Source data
────

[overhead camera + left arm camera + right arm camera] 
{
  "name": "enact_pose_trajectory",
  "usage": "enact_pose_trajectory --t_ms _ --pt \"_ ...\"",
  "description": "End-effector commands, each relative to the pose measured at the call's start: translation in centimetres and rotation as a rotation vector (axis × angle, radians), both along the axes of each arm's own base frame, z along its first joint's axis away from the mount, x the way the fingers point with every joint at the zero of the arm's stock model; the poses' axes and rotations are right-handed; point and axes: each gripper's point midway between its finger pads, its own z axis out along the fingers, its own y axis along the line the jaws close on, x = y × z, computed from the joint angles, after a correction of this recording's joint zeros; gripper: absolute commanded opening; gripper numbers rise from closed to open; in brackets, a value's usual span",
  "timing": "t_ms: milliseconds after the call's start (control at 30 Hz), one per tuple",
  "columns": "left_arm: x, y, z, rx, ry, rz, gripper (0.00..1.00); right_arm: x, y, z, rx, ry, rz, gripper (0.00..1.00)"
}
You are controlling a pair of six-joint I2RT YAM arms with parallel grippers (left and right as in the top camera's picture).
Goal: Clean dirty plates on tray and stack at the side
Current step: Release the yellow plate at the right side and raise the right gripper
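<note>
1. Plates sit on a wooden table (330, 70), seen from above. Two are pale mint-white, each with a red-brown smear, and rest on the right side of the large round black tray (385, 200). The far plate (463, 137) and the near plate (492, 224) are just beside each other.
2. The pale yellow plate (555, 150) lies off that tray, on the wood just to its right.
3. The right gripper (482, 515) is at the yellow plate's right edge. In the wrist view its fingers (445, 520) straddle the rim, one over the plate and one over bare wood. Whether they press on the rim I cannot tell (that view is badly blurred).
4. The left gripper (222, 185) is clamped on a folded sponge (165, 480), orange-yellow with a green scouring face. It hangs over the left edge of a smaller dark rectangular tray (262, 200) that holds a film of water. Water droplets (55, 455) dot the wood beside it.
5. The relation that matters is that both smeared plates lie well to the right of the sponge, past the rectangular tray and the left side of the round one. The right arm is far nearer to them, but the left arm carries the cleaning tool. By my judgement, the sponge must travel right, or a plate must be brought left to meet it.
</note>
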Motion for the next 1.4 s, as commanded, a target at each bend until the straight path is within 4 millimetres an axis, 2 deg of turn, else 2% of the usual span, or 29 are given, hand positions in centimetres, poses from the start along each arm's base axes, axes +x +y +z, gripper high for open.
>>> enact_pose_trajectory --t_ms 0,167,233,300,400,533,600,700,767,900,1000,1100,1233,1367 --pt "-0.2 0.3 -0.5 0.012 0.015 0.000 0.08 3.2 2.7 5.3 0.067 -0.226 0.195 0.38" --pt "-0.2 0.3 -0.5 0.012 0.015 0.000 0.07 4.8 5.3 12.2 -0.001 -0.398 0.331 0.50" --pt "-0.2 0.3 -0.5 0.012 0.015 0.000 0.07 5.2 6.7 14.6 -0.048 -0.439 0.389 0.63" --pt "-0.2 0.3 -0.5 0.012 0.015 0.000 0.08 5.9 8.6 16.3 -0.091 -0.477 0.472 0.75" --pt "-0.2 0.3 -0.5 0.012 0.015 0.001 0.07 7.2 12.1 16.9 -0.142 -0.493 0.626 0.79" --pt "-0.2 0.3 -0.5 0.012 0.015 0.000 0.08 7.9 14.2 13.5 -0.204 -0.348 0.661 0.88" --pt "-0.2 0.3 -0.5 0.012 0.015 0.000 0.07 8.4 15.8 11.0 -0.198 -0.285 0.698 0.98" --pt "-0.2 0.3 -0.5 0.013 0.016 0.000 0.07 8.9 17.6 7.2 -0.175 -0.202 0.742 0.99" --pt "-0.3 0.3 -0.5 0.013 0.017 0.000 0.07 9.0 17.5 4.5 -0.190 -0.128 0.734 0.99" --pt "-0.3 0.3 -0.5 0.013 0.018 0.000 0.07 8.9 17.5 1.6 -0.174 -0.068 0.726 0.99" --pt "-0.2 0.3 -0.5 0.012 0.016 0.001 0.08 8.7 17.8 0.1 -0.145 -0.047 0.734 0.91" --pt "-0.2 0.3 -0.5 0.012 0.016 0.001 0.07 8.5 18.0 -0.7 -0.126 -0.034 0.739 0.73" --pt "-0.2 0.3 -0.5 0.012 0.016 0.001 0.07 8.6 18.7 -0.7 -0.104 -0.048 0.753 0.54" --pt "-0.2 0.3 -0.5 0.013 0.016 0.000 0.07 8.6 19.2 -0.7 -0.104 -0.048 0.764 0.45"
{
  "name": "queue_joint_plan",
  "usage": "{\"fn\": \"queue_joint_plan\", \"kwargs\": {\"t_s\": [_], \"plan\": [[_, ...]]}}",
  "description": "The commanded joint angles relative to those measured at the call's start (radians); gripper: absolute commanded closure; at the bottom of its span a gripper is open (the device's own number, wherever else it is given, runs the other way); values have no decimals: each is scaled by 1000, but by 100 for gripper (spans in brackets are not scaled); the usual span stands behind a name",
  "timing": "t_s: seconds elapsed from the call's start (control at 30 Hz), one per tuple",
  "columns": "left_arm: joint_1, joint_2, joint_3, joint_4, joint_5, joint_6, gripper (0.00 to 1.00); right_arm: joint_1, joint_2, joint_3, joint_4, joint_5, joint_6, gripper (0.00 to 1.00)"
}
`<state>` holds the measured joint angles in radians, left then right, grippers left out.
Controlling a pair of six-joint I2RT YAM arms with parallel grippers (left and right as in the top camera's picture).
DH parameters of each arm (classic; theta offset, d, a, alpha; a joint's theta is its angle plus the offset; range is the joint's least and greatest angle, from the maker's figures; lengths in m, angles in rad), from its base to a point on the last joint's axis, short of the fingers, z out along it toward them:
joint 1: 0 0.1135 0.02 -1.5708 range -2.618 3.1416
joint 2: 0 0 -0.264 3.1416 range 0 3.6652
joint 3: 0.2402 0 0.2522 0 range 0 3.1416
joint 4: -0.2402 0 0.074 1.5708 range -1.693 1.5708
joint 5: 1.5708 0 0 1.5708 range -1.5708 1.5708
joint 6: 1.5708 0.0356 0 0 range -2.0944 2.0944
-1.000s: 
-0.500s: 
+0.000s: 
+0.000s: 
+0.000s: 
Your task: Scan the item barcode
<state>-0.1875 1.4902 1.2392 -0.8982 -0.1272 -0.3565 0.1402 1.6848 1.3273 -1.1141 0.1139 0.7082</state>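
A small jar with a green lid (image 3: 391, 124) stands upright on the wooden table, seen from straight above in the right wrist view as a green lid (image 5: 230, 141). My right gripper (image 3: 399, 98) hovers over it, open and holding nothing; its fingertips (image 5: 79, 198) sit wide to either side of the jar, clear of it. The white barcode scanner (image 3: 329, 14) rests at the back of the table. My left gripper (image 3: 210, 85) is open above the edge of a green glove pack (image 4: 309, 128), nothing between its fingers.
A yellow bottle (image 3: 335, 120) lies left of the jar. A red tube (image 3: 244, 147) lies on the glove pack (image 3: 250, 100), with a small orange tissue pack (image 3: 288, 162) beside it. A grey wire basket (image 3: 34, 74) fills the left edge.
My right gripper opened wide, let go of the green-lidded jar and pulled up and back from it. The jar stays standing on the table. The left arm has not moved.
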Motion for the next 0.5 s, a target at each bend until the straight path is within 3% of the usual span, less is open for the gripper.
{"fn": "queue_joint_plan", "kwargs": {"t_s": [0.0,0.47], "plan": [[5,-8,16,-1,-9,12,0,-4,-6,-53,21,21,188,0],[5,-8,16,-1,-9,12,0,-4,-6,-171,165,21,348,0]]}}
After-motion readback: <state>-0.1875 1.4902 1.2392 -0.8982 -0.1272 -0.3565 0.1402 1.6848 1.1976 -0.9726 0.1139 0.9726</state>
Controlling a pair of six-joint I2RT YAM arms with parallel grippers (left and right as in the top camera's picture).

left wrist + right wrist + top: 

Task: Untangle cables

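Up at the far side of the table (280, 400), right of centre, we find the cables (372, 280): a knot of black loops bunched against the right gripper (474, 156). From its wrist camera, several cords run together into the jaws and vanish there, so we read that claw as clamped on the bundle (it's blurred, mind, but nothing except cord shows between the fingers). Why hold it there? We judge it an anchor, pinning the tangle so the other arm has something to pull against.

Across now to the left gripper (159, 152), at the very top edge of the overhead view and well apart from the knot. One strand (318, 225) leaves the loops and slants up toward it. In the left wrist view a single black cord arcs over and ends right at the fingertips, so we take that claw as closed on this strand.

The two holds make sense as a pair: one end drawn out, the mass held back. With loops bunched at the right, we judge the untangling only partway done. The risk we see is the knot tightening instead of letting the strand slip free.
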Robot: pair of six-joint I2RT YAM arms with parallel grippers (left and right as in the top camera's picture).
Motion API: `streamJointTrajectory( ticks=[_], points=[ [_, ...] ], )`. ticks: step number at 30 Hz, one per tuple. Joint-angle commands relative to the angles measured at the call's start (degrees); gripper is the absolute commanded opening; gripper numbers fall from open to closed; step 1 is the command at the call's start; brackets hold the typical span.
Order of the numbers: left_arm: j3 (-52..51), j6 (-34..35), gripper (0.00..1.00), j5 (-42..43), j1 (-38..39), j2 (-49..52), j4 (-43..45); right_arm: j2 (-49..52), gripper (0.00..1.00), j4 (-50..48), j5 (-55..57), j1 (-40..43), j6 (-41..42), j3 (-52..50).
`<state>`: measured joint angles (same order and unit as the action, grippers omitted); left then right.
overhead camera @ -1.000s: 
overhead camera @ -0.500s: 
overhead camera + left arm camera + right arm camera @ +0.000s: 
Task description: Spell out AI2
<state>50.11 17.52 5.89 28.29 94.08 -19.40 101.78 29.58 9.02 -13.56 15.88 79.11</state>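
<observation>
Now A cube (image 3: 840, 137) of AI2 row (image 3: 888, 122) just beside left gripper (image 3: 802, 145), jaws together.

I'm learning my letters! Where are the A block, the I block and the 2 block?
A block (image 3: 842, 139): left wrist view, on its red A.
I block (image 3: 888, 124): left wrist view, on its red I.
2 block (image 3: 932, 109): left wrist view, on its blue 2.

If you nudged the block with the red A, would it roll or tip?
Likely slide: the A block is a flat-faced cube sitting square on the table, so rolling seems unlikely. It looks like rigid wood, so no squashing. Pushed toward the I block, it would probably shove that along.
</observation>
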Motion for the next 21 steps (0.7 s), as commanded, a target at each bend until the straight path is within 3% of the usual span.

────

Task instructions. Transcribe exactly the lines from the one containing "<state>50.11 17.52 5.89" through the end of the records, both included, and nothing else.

Written answer.
<state>50.11 17.52 5.89 28.29 94.08 -19.40 101.78 29.58 9.02 -13.56 15.88 79.11</state>
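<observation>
Now A cube (image 3: 840, 137) of AI2 row (image 3: 888, 122) just beside left gripper (image 3: 802, 145), jaws together.

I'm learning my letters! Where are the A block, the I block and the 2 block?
A block (image 3: 842, 139): left wrist view, on its red A.
I block (image 3: 888, 124): left wrist view, on its red I.
2 block (image 3: 932, 109): left wrist view, on its blue 2.

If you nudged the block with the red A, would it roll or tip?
Likely slide: the A block is a flat-faced cube sitting square on the table, so rolling seems unlikely. It looks like rigid wood, so no squashing. Pushed toward the I block, it would probably shove that along.
</observation>
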Motion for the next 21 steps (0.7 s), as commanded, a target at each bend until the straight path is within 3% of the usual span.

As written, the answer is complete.